C'est ainsi que la thèse kantienne fut souvent contestée par une tradition de pensée issue de Machiavel postulant pour un homme corrompu et un monde mauvais que l'on ne peut en aucune façon gouverner avec de bons sentiments. Rousseau lui-même est allé dans ce sens quand il écrivait, dans Le Contrat Social, qu'il faut prendre les hommes tels qu'ils sont et les lois telles qu'elles peuvent être et lorsqu'il se gardait d'exclure l'usage de la force, notamment contre celui qui se refuse d'obéir à la volonté générale. Selon lui, l'Etat devait être le garant de la sécurité des citoyens, et tout homme qui choisissait d'en faire partie devait être assuré que les lois le protégeraient aussi bien que chacun des autres membres de cette communauté. Quant au Cardinal de Retz, il énonçait un précepte incisif :  Les Etats n'ont pas d'alliés, ils n'ont que des intérêts.

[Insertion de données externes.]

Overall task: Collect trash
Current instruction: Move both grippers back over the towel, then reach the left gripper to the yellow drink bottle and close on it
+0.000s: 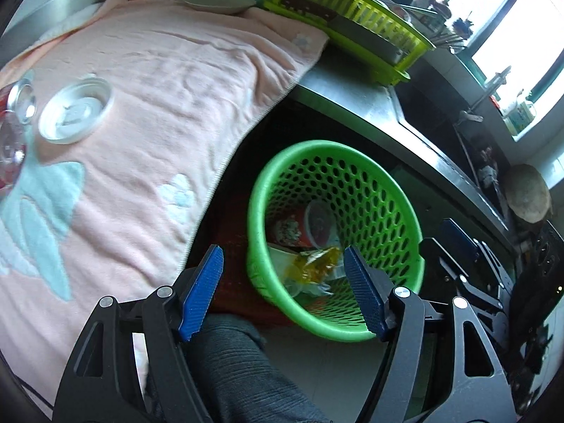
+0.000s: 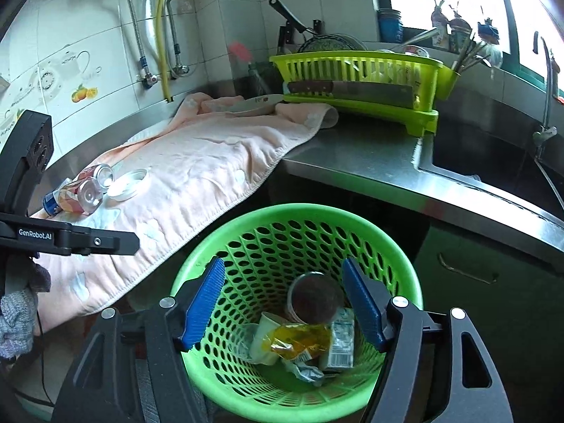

Car jusqu'où peuvent aller les exigences du Bien commun ? Est-ce que chaque individu, quel qu'il soit, quelles que soient les circonstances, est assuré que son bien personnel coïncide toujours avec le Bien de la communauté ?

Cependant, s'il n'y a pas lieu d'opposer l'éthique de responsabilité à celle de conviction, il n'y a pas lieu, non plus, d'opposer radicalement la pensée de Kant à celle de Machiavel. Pour le premier, une politique conforme à la morale est indispensable parce qu'elle rappelle que le droit reste la priorité absolue ; pour le second, la politique doit avoir le mérite du réalisme et se souvenir que la sphère politique se distingue des autres par son horizon de violence et qu'il revient donc à l'homme d'Etat d'endosser ses responsabilités sans omettre qu'il y a en politique une spécificité particulière. Si l'idéal est " La cité des fins" de Kant ou " La société ouverte" de Bergson, la réalisation de cette communauté n'en semble pas moins un rêve quasi inaccessible qui nous ramène inéluctablement à Aristote : " La cité est une communauté de semblables, et qui a pour fin la vie la meilleure possible".